Filter the records below for the word "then". Copy each line that holds it.

Information>
++++++++

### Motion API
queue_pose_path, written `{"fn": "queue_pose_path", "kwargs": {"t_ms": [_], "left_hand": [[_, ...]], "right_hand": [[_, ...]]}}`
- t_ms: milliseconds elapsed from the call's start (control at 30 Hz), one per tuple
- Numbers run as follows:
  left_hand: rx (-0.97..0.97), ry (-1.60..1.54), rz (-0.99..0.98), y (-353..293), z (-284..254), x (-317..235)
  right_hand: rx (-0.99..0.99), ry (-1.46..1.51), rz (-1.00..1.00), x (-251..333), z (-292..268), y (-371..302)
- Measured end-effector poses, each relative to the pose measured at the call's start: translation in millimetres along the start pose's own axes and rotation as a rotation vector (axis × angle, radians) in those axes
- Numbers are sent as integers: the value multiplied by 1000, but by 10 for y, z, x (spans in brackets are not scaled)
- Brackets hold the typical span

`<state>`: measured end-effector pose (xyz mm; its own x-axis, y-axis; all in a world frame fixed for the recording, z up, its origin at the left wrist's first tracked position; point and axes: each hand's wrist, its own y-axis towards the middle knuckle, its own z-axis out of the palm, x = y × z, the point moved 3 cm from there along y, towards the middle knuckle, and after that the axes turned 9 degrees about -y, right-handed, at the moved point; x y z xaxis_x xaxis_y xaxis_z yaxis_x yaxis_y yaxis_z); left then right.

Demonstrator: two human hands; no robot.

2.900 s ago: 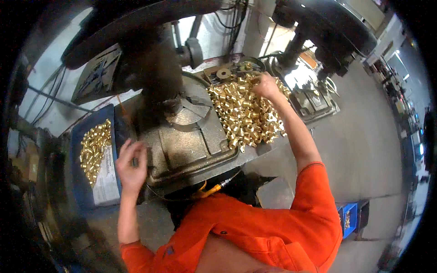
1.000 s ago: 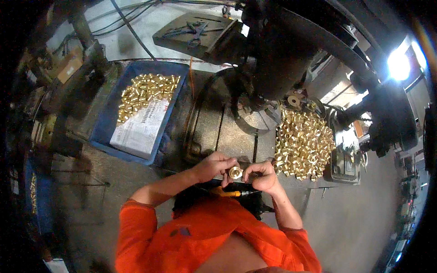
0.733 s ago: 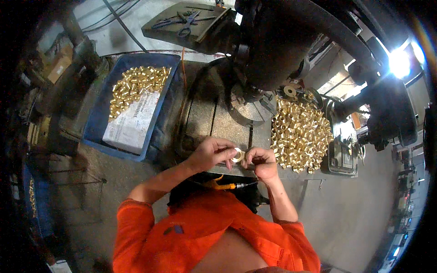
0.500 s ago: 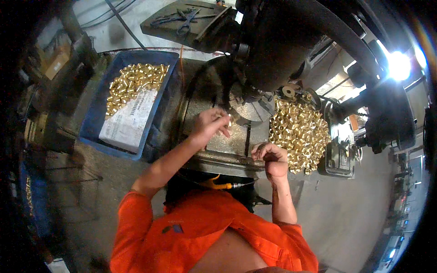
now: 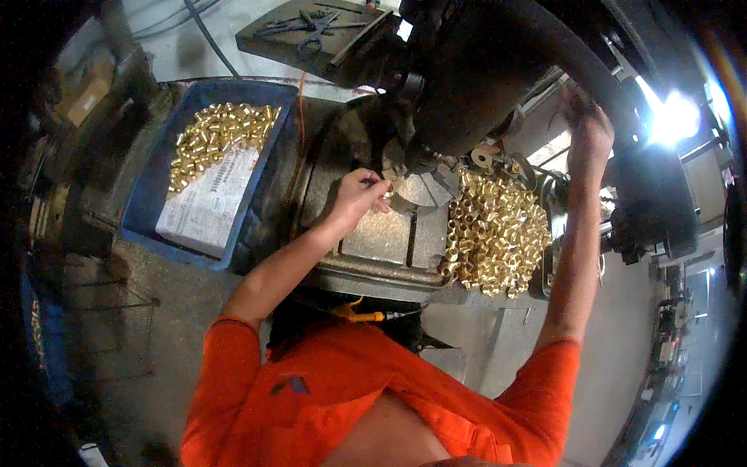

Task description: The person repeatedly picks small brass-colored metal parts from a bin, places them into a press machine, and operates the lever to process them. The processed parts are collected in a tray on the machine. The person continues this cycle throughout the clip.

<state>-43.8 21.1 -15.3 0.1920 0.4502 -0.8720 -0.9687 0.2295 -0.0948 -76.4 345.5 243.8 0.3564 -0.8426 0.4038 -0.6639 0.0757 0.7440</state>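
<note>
My left hand [image 5: 362, 196] is closed in a pinch at the front of a round metal chuck [image 5: 424, 192] on the machine table. Between its fingertips is a small brass fitting [image 5: 388, 190], partly covered by the fingers. My right hand [image 5: 587, 124] is raised at the far right beside the dark machine head [image 5: 475, 70]. Its fingers are smeared by motion and dim, so whether they hold anything does not show. To the right of the chuck lies a heap of brass fittings [image 5: 498, 233].
A blue bin [image 5: 240, 233] at the left holds more brass pieces [image 5: 222, 140] and a printed white sheet [image 5: 206, 206]. Metal chips cover the machine table [image 5: 354, 249]. Pliers-like tools [image 5: 315, 31] lie on a dark shelf at the back. A bright lamp [image 5: 675, 117] shines at right.
My right hand has gone from the near edge of the brass heap up and right to beside the machine head. My left hand stays near the chuck, with the brass fitting at its fingertips.
</note>
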Motion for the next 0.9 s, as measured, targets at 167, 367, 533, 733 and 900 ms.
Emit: {"fn": "queue_pose_path", "kwargs": {"t_ms": [167,367,533,733,900], "left_hand": [[8,-33,42,-9,-51,-31],[25,-25,1,34,-98,38],[33,-6,45,27,-95,8],[79,-47,15,13,-53,-53],[73,-41,27,14,-64,-45]], "right_hand": [[-174,-4,-206,635,-186,587],[-345,869,-88,1026,-678,-465],[-300,920,-209,1220,-572,-1443],[-471,663,-108,925,-317,-2125],[-454,690,-144,1037,-259,-2054]]}}
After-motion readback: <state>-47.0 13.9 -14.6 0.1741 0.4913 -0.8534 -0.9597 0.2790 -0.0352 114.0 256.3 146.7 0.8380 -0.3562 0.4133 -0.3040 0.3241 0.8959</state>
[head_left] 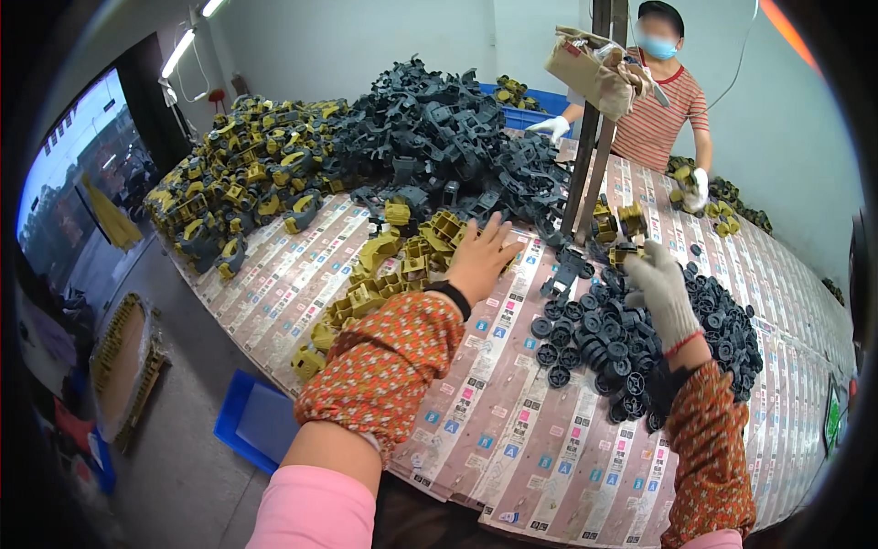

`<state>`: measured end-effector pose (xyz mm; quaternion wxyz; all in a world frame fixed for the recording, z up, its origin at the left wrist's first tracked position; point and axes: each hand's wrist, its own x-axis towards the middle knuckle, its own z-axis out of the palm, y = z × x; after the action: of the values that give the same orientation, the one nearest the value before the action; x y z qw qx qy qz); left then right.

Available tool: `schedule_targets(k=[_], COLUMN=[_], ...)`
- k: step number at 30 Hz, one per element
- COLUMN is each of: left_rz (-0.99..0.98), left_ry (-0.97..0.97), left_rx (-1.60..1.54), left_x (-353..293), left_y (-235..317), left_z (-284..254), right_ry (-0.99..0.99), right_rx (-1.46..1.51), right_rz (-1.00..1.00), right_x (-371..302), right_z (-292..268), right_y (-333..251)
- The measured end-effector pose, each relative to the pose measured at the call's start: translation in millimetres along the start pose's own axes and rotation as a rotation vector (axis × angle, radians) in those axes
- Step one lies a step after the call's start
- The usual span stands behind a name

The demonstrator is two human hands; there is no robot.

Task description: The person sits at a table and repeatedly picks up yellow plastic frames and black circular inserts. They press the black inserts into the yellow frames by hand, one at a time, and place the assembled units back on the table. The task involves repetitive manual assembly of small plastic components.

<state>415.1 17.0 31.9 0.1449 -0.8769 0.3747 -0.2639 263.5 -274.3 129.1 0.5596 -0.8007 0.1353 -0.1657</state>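
Note:
My bare left hand (pixel 480 261) is spread over the right end of a row of yellow plastic toy-vehicle body parts (pixel 366 284). Its fingers are apart, and I see nothing gripped in them. My right hand (pixel 660 291), in a pale knitted glove, reaches over the far side of a heap of black toy wheels (pixel 604 334). Its fingers look apart. Beside their tips is a yellow and black toy vehicle (pixel 626 253); whether they touch it is unclear. A dark grey plastic part (pixel 569 272) lies between my two hands.
A tall heap of dark grey parts (pixel 425 128) and a pile of yellow and grey toy vehicles (pixel 256 156) cover the table's far left. A metal post (pixel 593 137) rises ahead. Across the table, a person (pixel 654 114) wearing white gloves handles yellow parts. A blue bin (pixel 256 421) stands lower left.

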Motion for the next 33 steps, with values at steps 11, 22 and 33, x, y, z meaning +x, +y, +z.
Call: schedule_targets(k=[11, 22, 33], left_rz=[0.082, 0.548, -0.599], left_ry=[-0.191, -0.028, -0.329], left_rx=[-0.096, -0.627, -0.808], left_x=[9, -131, -138], left_y=[11, 52, 46], left_z=[-7, -100, -73], right_ry=[-0.354, -0.373, -0.176], right_rx=[-0.396, -0.4, -0.607], right_rz=[-0.186, -0.107, -0.302], right_x=[-121, -200, -221], right_z=[-44, -89, -90], right_y=[23, 49, 64])
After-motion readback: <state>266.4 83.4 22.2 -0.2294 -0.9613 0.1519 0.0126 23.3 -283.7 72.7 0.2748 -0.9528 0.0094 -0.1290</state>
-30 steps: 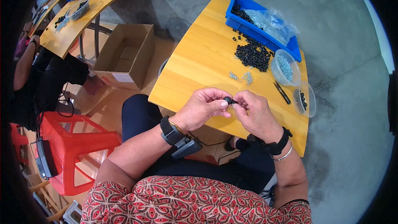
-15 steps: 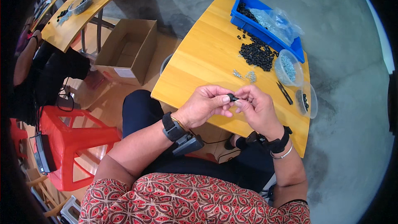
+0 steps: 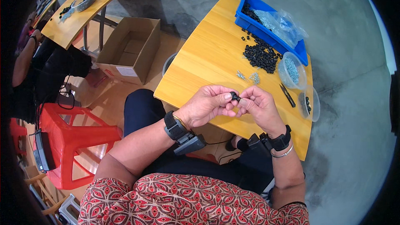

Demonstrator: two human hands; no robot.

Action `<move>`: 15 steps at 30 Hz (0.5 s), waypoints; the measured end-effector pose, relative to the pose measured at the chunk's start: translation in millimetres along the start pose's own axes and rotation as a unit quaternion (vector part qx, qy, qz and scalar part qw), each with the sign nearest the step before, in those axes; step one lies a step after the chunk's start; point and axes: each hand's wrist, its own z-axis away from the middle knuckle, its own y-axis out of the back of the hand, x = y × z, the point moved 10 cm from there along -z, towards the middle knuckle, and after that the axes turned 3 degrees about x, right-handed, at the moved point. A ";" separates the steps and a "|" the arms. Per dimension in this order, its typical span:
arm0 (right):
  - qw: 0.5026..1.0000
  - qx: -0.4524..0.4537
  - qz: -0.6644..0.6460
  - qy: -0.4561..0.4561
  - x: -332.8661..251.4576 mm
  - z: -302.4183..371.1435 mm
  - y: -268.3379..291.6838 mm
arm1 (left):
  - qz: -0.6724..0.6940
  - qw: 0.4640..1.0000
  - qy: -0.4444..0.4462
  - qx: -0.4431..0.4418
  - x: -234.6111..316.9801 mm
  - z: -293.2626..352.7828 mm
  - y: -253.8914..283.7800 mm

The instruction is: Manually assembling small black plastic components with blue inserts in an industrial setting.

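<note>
The small black piece (image 3: 234, 96) between the hands (image 3: 202, 107) (image 3: 261, 107) has tilted slightly.

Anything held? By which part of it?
Yes, a small black part: left hand pinches its rounded end, right hand its narrow end.

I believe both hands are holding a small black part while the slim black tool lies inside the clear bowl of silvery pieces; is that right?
Not quite: in the head view the slim black tool lies on the yellow table beside, not inside, the clear bowl of silvery pieces. The left hand and right hand do hold a small black part.
</note>
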 end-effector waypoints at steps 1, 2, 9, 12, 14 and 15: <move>1.000 -0.001 0.000 0.000 -1.0 0.2 -0.2 | 0.003 1.000 0.001 0.000 -0.3 -0.1 0.2; 1.000 0.003 0.008 -0.010 -0.9 0.8 0.7 | 0.003 1.000 0.001 0.000 -0.2 -0.3 -0.1; 0.996 0.022 0.087 -0.029 -5.6 1.6 3.8 | -0.009 1.000 -0.003 0.008 -0.6 -1.0 -0.7; 0.990 0.031 0.139 -0.016 -9.4 2.4 4.7 | -0.012 1.000 -0.001 0.016 -1.3 -1.1 0.7; 0.989 0.033 0.141 -0.010 -10.8 2.4 3.7 | -0.011 1.000 -0.001 0.016 -1.8 -0.8 0.8; 0.989 0.035 0.144 -0.005 -12.1 2.2 3.0 | -0.018 1.000 -0.004 0.020 -1.3 -0.5 1.2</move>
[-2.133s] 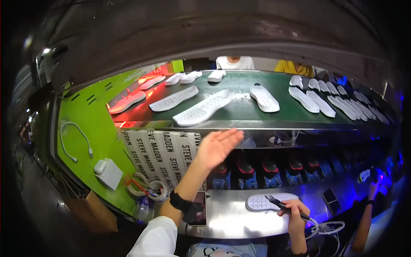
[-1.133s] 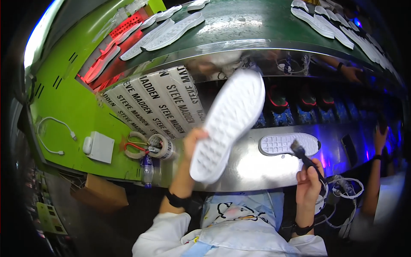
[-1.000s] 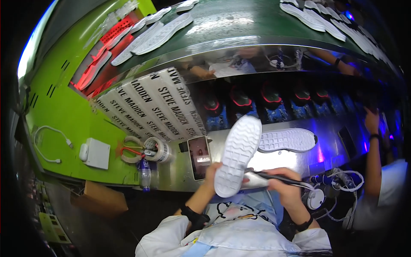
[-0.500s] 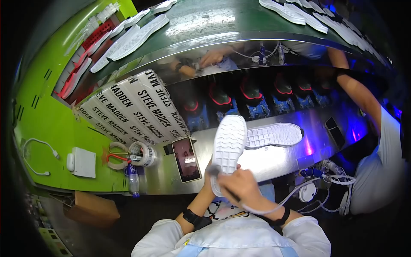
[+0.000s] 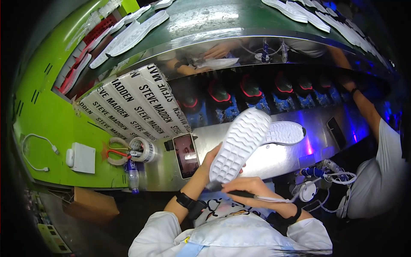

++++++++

Expected answer>
`<state>`: measured end-effector pose (xyz mm; its own x-axis, y-axis; all in a world frame fixed for the recording, z up, its origin at the left wrist's first tracked position; point and axes: each hand's wrist, its own y-axis towards the middle knuckle, its own z-axis out of the palm, x = y × z, the point moved 3 cm from there along y, towards the middle knuckle, and after that the axes turned 9 degrees about -y, right-handed, at the moved point; x y z xaxis_x xaxis_y xaxis_z yaxis_x yaxis_y yaxis_z); left then right.
`<state>`: measured end-effector pose (xyz mm; quaternion wxyz; all in a world frame fixed for the recording, z up, its origin at the left wrist's first tracked position; point and axes: each hand's wrist, its own x-axis towards the middle knuckle, its own z-axis out of the palm, y = z × x; after the action: of the values that give the same orientation, the one nearest the value before the action; x y z qw qx qy qz); left then right.

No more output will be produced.